Ironically the Mayan stuff is similar to another novel I recently read, John Eagle Expeditor #6: The Glyphs of Gold, which as you'll no doubt expect was much, much better. But here Petersen instills a supernatural element to the series which just doesn't jibe: Amy and the professor are caught, Amy stripped down and drugged, fated to become the cult leader's bride. A lurid scene ensues where, as part of the marriage ceremony, a group of priests masturbate on Amy(!) and then the leader takes her on an altar, his "engorged manhood" (which we are endlessly reminded is fucking huge) so incredible to Amy's drugged eyes that she basically just starts drooling with lust, giving herself completely to the Mayan cause.

Then Saveman shows up -- after the leader's had his way with Amy, by the way -- with an old Mayan priest who magically becomes younger and starts flying around, shooting blue balls of energy at the cult leader!

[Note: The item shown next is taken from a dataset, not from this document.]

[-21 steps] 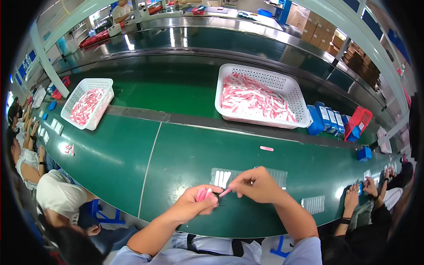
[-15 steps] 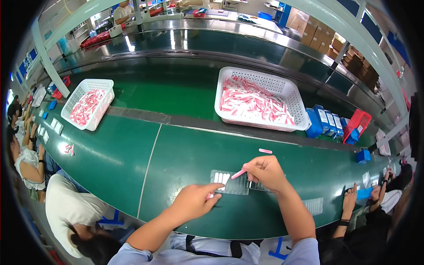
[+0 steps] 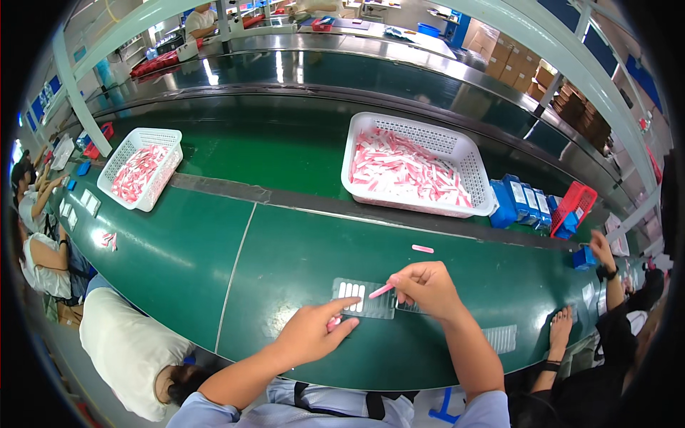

I mean, what the hell's going on?? After which the priest tells Saveman that Amy's "gone," that she's not dead but not living, and must stay with the Maya -- oh, and she's probably pregnant with the cult leader's child. And Saveman basically shrugs and just leaves her there, high-tailing it back home to reunite with his dad and his superiors at ZED, so he can regale them with stories about how weird his "vacation" was.

Seriously, this was some weird stuff...but all of it was relayed in a clinical fashion, the style and narrative a lot more polished and professional than in the previous book. Now that I think of it, the style of Smuggler #1 might have been similar to this, so maybe Petersen and Oliphant just traded off on each volume? Who cares, I guess.